The obvious sources of guilt, he could handle. His order had sent Dennethom and his family to the outer rim. True. But then there were the other thoughts. The ones that made him question the official report. Was it really an accident?
Ever since Katha heard the news of their deaths he found himself suspicious. But he was terrified to learn the truth. Which was why he conducted only the quickest of inquiries into the accident. To a layman everything seemed above board. The Boentu Atten had not been fixed properly. Wydun charged his own personal engineer with gross negligence.
Katha would never sweep evidence under the rug. But he was afraid to dig too deep. Afraid of what he might find and what the information would do to his family and the system he swore to protect. He couldn’t talk to Marvena. Not because she would think him crazy. No. Katha’s biggest fear is she would agree with him and demand he reopen the investigation. But such an action would reflect badly upon him, not to mention the rest of his family.

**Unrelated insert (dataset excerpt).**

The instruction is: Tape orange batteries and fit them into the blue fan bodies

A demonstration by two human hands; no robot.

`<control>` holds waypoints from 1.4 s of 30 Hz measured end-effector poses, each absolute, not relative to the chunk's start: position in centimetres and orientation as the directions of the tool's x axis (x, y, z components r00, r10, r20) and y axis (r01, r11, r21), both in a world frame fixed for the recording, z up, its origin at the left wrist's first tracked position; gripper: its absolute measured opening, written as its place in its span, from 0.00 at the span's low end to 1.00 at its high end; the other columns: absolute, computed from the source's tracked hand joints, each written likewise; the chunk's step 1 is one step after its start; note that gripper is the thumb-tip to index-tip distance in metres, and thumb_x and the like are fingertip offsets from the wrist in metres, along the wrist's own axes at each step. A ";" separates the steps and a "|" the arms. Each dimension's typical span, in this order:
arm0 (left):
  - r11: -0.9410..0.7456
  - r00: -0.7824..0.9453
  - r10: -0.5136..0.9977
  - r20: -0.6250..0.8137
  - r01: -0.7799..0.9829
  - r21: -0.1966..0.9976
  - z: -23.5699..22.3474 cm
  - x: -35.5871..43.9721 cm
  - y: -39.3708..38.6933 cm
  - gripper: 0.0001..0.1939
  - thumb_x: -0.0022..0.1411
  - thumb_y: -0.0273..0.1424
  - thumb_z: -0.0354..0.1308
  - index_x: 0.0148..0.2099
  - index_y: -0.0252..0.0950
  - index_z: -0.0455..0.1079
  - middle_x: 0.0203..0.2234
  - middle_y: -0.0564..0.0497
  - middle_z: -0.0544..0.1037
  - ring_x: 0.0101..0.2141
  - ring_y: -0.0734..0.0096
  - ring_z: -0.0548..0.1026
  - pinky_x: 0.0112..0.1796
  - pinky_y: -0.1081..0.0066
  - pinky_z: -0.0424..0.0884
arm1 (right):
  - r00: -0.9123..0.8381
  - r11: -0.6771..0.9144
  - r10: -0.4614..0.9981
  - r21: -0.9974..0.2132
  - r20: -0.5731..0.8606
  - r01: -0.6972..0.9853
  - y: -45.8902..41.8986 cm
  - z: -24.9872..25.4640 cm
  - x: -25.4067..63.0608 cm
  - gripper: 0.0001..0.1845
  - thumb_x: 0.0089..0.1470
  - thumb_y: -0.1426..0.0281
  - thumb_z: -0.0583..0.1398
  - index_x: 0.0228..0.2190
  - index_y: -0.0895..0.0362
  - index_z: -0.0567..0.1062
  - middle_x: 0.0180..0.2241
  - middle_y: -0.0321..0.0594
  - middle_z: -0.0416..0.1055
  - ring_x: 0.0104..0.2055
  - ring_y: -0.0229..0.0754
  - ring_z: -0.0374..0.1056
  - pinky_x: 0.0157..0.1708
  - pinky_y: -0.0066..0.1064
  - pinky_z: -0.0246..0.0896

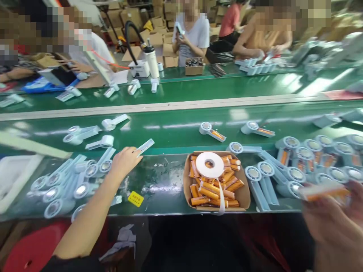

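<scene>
My left hand reaches over the bench and is closed on a pale blue handheld fan. The fan's handle points up and right; the rest is hidden by the fingers. At the right edge, my right hand is blurred and closed around an orange battery with a whitish upper side. Between the hands stands a cardboard box filled with orange batteries. A roll of white tape lies on top, its loose end hanging over the front.
Fan bodies are heaped on the left, and others with orange batteries inside crowd the right. Several fans lie on the green conveyor. A yellow label lies near the front edge. Co-workers sit across the line.
</scene>
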State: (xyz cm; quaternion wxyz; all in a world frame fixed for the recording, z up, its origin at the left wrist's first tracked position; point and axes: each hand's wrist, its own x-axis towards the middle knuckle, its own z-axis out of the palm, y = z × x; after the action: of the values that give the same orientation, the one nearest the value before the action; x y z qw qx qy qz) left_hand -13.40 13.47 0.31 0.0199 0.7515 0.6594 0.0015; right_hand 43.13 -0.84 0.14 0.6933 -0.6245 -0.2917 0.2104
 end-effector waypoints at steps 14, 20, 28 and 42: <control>-0.504 0.641 0.762 -0.091 0.676 0.538 -2.7 3.1 33.4 0.06 0.53 0.35 0.66 0.30 0.39 0.80 0.45 0.46 0.86 0.53 0.54 0.79 0.57 0.63 0.74 | -0.309 0.258 0.944 -0.832 0.111 0.490 24.5 1.9 28.0 0.26 0.58 0.68 0.67 0.58 0.51 0.75 0.38 0.36 0.85 0.42 0.44 0.82 0.50 0.37 0.75; -0.352 0.497 0.864 -0.074 0.704 0.617 -3.5 3.6 33.2 0.16 0.72 0.42 0.56 0.45 0.36 0.78 0.47 0.45 0.84 0.48 0.62 0.80 0.54 0.61 0.74 | -0.430 0.360 0.903 -0.558 0.006 0.748 27.8 0.9 25.6 0.19 0.65 0.71 0.64 0.57 0.52 0.77 0.40 0.40 0.86 0.44 0.47 0.82 0.50 0.36 0.71; -0.244 0.383 0.921 -0.069 0.706 0.665 -4.0 5.4 32.8 0.16 0.76 0.42 0.60 0.53 0.34 0.76 0.52 0.44 0.80 0.50 0.62 0.80 0.54 0.55 0.78 | -0.490 0.436 0.851 -0.267 -0.187 0.859 27.7 -0.8 24.9 0.21 0.68 0.65 0.63 0.60 0.49 0.78 0.44 0.48 0.85 0.46 0.55 0.81 0.46 0.37 0.70; -0.799 0.851 0.502 0.152 0.390 0.458 -0.5 7.7 20.3 0.32 0.64 0.44 0.69 0.66 0.40 0.71 0.65 0.40 0.74 0.67 0.46 0.66 0.70 0.44 0.59 | -0.152 0.312 0.949 -0.753 0.276 0.579 11.4 3.4 34.9 0.18 0.69 0.57 0.59 0.46 0.54 0.84 0.43 0.43 0.85 0.43 0.48 0.80 0.45 0.38 0.76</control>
State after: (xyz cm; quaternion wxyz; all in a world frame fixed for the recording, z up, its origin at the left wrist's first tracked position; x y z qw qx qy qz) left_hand 7.66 20.27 -0.52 0.2100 0.9389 0.2374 0.1339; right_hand 34.92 11.40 3.45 0.3753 -0.5321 -0.7178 0.2465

At first, he took sleep medication. The meds didn’t help. He began taking increasingly larger doses to fall asleep, and even if he slept, it just meant the nightmares would come. Ghostly accusations from beyond the grave. Chran, blaming him for not protecting his family. Katha shivered just thinking about the dream.
Losing his sight he could handle. You eventually learn to do without. But ever since he lost his sight he had had vivid dreams. It was the only way he got to see anything any more. It wasn’t fair that in the past few months the only things he saw were the dead. And so he gave up sleeping, instead taking the barest of naps as necessary.
But tonight would be different. Tonight he would sleep, because now he finally felt ready to voice his fears.